Puan berjongkok di depan Ane, ia mengusap lembut rambut gadis itu. “Gue udah bilang, sekolah ini nggak cocok buat lo.” Ucap Puan seolah membuat Ane semakin marah, pria itu seolah tidak menghargai Ane belajar dan mengikuti tes untuk masuk di SMA yang sama dengannya. Ane menggenggam erat amplop putih berisikan pengumuman kelulusan yang sedikit lusuh itu dengan sangat erat.

“Berdiri,” sambung Puan sambil maraih bahu Ane dan menuntun gadis itu berdiri.
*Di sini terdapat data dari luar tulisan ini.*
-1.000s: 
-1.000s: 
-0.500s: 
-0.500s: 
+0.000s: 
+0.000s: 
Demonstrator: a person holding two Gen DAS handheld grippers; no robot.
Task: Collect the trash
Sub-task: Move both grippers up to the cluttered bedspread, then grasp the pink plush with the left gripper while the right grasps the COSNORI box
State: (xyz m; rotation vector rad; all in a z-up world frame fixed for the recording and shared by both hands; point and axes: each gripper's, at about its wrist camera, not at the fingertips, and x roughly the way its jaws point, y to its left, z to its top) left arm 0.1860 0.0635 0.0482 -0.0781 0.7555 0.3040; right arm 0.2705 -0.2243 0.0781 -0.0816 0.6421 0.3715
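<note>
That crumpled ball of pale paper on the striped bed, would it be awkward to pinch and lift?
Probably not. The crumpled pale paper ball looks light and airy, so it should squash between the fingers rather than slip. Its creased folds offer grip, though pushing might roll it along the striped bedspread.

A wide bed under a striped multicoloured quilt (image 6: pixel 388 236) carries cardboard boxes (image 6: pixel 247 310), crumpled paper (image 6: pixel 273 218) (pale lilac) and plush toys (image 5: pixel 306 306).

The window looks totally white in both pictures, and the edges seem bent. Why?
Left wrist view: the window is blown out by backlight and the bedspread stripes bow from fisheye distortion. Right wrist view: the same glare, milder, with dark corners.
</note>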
Puan mendudukkan Ane di kursi panjang yang ada di belakang pohon beringin besar itu.

Puan masih setia menunggu Ane yang tak kunjung mau mengakhiri sesi menangisnya dan tak kunjung buka suara. Ia tahu ini semua akan terjadi pada gadis itu, apalagi saat para penggemar Puan mengetahui kalau gadis itu bukan hanya pacarnya namun tunangannya—oleh karena itu Puan menyembunyikan identitas Ane, setiap ia ditanya temannya selalu bilang kalau Ane hanya temannya.

Puan tak bisa membayangkan apa yang wanita-wanita gila itu lakukan pada Ane. Oleh karena itu ia memaksa untuk menyembunyikan status mereka yang sebenarnya.

“Udah cukup, udah lebih dari 1 jam lo nangis.” Sahut Puan sambil mendongakkan kepala Ane agar tidak terus-menerus menunduk.